* [Exercise prompt]: Start at the line with "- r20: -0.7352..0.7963" in the records below, stop at the line with "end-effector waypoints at", and return every line in that span exactly, the two end lines included.

* [Data excerpts]:
···
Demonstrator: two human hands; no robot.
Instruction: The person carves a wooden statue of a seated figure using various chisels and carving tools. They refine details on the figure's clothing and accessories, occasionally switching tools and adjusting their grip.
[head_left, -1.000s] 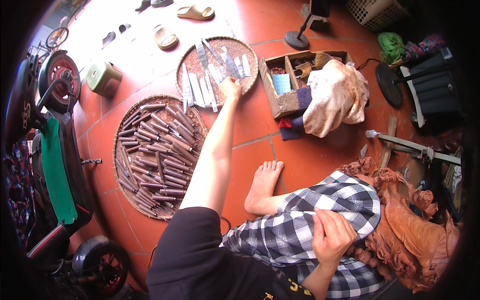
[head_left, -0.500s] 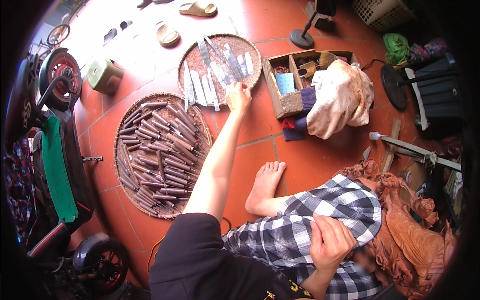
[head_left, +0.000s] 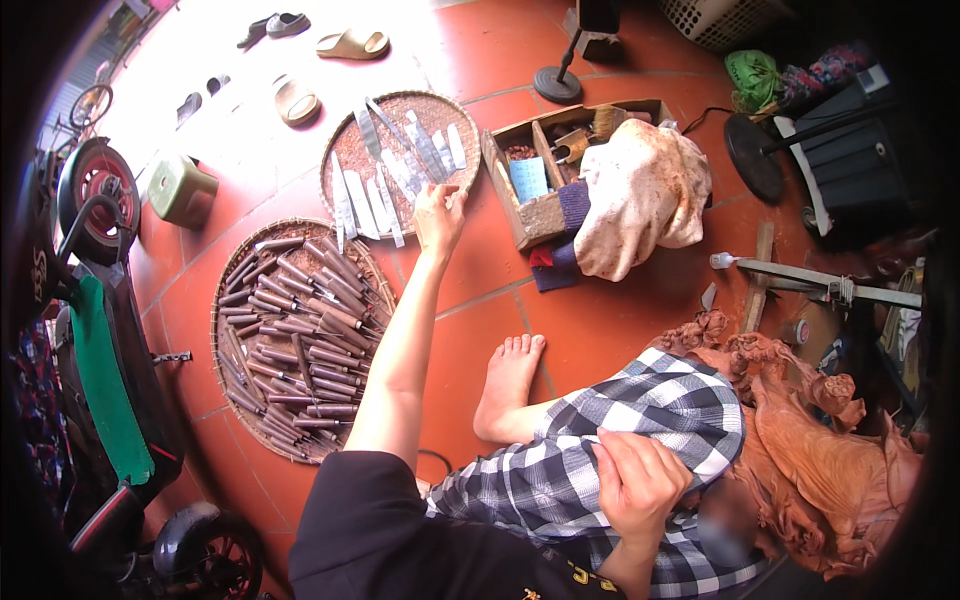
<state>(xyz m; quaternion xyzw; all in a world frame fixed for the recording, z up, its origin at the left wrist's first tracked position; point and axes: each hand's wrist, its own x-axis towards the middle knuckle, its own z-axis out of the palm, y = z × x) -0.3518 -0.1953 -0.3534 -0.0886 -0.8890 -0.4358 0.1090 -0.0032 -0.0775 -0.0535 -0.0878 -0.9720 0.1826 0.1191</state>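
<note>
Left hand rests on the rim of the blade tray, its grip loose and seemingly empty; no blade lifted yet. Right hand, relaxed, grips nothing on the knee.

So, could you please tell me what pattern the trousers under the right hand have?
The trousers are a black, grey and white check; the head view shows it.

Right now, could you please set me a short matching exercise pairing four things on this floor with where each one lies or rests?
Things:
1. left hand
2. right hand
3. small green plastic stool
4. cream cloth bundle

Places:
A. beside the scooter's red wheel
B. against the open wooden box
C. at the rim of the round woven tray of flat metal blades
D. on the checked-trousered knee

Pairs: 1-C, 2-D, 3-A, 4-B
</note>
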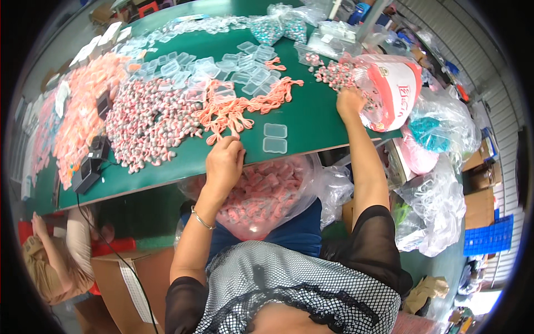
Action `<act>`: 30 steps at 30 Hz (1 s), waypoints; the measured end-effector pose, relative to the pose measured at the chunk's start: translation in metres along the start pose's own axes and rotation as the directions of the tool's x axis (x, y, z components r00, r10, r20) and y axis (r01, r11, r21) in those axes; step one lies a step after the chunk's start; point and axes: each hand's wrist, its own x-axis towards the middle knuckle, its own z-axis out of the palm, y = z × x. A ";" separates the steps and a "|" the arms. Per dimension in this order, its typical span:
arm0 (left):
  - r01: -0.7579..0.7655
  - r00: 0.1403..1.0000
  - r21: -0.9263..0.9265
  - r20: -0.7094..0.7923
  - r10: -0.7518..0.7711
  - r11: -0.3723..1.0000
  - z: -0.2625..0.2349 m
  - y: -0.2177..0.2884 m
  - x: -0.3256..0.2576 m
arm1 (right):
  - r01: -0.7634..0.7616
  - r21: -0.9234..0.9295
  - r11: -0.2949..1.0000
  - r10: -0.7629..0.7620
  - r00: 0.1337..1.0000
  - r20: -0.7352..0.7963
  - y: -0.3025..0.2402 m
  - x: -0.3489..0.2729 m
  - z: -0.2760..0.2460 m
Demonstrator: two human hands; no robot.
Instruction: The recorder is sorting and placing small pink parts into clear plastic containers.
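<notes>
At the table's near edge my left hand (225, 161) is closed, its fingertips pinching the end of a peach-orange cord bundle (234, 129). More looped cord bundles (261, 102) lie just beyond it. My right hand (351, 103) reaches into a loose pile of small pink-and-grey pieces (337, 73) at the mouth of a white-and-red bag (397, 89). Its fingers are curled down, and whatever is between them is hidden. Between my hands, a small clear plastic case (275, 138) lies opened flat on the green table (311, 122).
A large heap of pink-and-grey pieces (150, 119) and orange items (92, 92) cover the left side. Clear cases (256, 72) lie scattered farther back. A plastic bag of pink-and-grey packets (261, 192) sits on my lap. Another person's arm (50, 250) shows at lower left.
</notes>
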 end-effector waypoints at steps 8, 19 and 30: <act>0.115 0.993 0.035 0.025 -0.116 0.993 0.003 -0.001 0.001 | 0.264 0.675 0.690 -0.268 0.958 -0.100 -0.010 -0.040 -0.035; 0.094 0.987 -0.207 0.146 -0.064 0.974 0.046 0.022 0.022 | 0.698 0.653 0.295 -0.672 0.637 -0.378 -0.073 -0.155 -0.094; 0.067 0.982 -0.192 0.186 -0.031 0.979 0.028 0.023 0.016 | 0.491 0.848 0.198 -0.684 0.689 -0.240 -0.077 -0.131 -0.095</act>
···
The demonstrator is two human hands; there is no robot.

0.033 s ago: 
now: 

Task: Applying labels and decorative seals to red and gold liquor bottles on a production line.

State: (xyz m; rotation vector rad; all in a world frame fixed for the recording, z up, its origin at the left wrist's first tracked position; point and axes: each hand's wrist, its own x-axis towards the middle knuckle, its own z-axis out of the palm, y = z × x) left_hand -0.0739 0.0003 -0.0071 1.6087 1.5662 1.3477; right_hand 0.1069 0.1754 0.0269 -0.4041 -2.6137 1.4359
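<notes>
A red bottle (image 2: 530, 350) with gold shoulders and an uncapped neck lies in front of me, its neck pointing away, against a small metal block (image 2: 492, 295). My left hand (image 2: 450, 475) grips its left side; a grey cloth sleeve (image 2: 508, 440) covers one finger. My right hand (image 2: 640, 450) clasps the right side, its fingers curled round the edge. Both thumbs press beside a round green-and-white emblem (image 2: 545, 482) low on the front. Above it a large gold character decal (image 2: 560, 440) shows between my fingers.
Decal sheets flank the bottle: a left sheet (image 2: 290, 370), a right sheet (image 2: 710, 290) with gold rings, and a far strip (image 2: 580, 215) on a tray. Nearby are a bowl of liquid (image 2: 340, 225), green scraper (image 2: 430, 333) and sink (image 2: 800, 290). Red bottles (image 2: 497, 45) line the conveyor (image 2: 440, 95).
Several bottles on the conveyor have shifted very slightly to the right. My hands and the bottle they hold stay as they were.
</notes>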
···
* [Worked solution]:
  - r20: -0.7352..0.7963
  - y: -0.3025..0.2402 m
  - x: -0.3489..0.2729 m
  - z: -0.2760..0.2460 m
Demonstrator: two human hands; no robot.
Instruction: The recorder is sorting and placing small pink parts into clear plastic containers.
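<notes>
At the table's near edge my left hand (225, 161) is closed, its fingertips pinching the end of a peach-orange cord bundle (234, 129). More looped cord bundles (261, 102) lie just beyond it. My right hand (351, 103) reaches into a loose pile of small pink-and-grey pieces (337, 73) at the mouth of a white-and-red bag (397, 89). Its fingers are curled down, and whatever is between them is hidden. Between my hands, a small clear plastic case (275, 138) lies opened flat on the green table (311, 122).
A large heap of pink-and-grey pieces (150, 119) and orange items (92, 92) cover the left side. Clear cases (256, 72) lie scattered farther back. A plastic bag of pink-and-grey packets (261, 192) sits on my lap. Another person's arm (50, 250) shows at lower left.
</notes>
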 end-effector waypoints at steps 8, 19 and 30: <act>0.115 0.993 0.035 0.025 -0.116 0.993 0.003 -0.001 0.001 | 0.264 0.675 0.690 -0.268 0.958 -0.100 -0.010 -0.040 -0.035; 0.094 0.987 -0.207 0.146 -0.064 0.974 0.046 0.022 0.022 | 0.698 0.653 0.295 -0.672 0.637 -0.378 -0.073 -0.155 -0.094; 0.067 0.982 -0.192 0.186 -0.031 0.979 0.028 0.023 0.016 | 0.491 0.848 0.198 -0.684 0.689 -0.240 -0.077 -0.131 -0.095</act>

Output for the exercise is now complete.